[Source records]

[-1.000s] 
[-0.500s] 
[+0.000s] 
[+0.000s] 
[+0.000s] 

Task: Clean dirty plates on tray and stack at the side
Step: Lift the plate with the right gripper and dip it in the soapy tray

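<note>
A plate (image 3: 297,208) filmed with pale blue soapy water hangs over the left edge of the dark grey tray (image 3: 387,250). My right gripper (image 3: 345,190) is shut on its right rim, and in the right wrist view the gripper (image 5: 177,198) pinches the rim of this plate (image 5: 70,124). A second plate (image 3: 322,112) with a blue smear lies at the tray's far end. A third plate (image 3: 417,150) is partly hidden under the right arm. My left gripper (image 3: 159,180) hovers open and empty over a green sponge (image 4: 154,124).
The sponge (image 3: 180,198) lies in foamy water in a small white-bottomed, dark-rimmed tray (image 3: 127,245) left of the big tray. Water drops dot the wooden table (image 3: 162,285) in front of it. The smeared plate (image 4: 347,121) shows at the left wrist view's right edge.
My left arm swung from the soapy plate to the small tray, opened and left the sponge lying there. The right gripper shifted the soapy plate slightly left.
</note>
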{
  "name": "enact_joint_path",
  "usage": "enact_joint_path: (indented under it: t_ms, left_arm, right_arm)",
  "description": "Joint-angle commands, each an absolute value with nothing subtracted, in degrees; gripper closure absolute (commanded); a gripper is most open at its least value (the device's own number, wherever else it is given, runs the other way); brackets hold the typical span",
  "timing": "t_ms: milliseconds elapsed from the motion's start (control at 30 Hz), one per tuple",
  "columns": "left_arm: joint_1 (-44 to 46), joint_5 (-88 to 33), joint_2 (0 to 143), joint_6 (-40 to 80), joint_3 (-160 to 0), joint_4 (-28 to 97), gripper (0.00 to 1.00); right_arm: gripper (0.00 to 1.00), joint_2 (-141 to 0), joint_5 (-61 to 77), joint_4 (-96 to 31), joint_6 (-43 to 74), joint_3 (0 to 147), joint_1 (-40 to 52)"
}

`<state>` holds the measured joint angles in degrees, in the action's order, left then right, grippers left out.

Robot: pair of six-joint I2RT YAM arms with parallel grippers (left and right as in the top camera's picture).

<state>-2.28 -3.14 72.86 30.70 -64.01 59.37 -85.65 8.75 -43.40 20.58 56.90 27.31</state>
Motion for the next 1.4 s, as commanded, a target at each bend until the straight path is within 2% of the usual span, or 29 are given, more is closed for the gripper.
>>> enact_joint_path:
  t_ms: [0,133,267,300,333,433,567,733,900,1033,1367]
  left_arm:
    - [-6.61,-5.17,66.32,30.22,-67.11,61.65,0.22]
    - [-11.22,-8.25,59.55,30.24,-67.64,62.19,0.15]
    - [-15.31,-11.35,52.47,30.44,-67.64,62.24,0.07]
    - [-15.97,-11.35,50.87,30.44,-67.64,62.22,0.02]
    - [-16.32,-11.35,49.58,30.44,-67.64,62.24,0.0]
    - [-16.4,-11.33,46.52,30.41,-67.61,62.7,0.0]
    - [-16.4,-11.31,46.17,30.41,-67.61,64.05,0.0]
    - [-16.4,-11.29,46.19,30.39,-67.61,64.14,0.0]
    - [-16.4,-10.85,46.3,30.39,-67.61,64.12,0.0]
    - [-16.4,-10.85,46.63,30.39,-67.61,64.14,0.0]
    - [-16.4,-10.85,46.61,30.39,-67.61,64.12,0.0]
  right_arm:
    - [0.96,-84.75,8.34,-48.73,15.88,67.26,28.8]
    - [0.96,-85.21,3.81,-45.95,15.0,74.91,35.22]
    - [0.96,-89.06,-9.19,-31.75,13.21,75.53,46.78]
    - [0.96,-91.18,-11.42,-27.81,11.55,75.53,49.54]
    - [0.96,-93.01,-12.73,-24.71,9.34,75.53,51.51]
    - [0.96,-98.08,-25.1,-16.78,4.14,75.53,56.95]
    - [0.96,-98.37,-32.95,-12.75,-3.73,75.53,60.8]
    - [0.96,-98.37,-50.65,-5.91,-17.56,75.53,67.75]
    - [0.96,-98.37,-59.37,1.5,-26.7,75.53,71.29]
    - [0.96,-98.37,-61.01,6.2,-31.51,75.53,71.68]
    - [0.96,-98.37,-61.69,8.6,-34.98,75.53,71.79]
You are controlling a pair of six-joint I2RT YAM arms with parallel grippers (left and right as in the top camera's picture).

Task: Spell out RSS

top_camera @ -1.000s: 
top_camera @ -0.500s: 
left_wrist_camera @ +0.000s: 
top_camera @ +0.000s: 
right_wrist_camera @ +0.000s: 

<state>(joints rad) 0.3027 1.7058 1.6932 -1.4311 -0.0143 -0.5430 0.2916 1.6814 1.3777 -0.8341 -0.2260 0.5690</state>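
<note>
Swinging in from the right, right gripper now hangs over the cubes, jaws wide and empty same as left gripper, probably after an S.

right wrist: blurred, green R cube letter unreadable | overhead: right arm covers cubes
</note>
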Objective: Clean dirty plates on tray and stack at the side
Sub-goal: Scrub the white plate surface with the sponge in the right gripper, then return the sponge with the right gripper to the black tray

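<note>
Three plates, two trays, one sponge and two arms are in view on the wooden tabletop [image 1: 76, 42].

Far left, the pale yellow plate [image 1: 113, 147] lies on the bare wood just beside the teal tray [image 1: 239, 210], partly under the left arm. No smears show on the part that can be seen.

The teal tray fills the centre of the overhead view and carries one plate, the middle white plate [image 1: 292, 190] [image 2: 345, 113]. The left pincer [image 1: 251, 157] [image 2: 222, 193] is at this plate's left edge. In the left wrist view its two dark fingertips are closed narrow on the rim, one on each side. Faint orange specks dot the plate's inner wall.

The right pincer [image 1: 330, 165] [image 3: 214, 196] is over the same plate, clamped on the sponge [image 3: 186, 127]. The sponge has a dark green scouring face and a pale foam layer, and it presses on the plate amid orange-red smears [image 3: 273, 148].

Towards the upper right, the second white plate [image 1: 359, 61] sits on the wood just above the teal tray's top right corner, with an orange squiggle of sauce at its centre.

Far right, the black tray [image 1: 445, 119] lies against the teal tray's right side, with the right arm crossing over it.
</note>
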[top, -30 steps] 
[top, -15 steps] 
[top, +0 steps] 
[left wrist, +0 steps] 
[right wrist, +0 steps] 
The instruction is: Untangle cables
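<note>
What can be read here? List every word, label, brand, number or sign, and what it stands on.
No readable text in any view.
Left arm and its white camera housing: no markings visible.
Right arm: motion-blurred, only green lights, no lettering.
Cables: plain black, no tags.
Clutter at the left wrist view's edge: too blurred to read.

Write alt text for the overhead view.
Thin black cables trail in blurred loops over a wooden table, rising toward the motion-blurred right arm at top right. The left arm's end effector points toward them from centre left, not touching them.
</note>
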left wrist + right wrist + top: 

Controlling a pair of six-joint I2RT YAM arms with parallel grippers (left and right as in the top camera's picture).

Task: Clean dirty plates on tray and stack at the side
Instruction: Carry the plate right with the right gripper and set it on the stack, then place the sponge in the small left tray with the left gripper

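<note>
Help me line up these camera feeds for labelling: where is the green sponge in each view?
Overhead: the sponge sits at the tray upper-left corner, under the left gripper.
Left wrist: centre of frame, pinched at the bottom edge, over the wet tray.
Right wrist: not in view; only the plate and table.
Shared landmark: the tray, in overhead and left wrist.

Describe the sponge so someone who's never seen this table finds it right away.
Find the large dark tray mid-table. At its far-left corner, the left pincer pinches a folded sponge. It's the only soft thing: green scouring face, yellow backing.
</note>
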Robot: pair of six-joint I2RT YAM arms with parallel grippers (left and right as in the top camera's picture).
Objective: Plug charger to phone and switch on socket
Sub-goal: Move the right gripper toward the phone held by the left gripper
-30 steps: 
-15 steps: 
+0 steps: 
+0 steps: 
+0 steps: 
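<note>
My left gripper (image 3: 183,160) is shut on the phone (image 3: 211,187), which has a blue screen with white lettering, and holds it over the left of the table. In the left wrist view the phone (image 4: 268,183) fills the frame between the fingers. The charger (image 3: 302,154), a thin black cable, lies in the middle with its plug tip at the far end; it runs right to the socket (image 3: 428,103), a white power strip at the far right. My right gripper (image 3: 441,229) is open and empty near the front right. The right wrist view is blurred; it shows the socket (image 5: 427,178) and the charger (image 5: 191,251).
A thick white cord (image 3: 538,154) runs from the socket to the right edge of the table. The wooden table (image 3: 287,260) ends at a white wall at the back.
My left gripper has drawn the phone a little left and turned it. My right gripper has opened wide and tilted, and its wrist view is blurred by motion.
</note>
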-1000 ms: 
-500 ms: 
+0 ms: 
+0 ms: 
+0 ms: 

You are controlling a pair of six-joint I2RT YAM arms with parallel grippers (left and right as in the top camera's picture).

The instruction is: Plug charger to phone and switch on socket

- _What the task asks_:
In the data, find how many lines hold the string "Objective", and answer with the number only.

- _Your solution_:
2